ASSIGNMENT – Starting at the line containing "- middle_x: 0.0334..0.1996" and ending at the line containing "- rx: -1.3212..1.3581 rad", print every line of the material below exactly, both ends included, and stop there.

SOURCE MATERIAL –
____________
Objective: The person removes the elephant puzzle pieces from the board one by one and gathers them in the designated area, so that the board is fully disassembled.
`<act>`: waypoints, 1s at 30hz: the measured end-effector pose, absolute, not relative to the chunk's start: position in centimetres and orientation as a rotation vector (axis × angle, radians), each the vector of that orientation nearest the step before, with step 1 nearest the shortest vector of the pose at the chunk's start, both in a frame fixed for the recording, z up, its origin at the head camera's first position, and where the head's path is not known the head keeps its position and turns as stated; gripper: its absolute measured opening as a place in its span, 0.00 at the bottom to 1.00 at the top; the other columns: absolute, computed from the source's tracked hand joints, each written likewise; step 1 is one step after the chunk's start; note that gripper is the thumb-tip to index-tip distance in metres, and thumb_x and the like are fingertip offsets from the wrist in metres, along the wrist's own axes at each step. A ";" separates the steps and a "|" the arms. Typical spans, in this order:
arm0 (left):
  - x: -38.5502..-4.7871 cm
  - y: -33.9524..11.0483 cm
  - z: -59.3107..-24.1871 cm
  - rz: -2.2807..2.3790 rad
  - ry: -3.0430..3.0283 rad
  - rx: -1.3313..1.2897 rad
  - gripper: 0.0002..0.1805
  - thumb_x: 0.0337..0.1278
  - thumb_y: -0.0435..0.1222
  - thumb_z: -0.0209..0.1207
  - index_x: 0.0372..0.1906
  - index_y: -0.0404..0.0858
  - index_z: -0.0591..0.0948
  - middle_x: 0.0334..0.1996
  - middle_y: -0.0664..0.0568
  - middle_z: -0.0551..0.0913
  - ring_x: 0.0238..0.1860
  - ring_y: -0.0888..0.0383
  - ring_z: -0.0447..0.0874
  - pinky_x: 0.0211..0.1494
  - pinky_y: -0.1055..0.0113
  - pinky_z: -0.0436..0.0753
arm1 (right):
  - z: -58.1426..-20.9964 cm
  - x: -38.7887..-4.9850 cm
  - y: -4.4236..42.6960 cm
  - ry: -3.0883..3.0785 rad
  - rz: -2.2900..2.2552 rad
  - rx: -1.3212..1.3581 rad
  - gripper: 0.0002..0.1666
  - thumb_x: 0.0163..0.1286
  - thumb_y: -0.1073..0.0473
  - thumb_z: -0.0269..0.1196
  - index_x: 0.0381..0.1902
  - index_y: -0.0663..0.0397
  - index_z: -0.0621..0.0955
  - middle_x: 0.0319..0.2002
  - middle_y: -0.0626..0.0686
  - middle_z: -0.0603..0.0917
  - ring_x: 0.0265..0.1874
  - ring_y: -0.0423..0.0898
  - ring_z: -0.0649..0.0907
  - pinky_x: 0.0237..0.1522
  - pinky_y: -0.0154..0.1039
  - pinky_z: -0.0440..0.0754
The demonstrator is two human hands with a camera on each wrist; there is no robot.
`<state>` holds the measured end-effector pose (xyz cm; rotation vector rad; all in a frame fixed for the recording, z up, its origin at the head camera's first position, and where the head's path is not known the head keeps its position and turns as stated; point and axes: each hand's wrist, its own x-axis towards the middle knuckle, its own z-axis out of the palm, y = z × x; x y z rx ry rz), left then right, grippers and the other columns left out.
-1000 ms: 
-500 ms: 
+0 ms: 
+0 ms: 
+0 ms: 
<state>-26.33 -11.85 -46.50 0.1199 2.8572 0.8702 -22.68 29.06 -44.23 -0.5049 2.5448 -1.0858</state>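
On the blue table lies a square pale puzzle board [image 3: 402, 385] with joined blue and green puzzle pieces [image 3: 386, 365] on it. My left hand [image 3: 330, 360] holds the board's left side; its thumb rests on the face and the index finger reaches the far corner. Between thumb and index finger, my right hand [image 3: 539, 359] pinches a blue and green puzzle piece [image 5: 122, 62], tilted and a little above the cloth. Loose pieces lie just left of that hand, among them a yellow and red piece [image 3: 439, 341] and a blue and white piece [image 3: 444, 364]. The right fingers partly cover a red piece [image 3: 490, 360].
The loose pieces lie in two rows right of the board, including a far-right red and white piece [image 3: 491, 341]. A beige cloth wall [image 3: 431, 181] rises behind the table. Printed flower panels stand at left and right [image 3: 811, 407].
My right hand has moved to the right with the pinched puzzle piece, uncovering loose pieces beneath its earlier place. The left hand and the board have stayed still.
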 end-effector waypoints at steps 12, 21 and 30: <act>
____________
SOLUTION TO THE PROBLEM –
  - middle_x: 0.0334..0.1996
  - middle_y: -0.0664..0.0568
  - middle_z: -0.0551..0.0913
  - ring_x: 0.0238..0.1860
  - ring_y: -0.0888..0.0383
  - ring_z: -0.0447..0.0874
  - pinky_x: 0.0211..0.1494
  - pinky_y: -0.1055..0.0113
  - pinky_z: -0.0436..0.0753
arm1 (right):
  - z: -58.1426..-20.9964 cm
  - x: -38.7887..-4.9850 cm
  - y: -4.4236..42.6960 cm
  - ry: -3.0883..3.0785 rad
  - rz: -2.2900..2.2552 rad
  - rx: -1.3212..1.3581 rad

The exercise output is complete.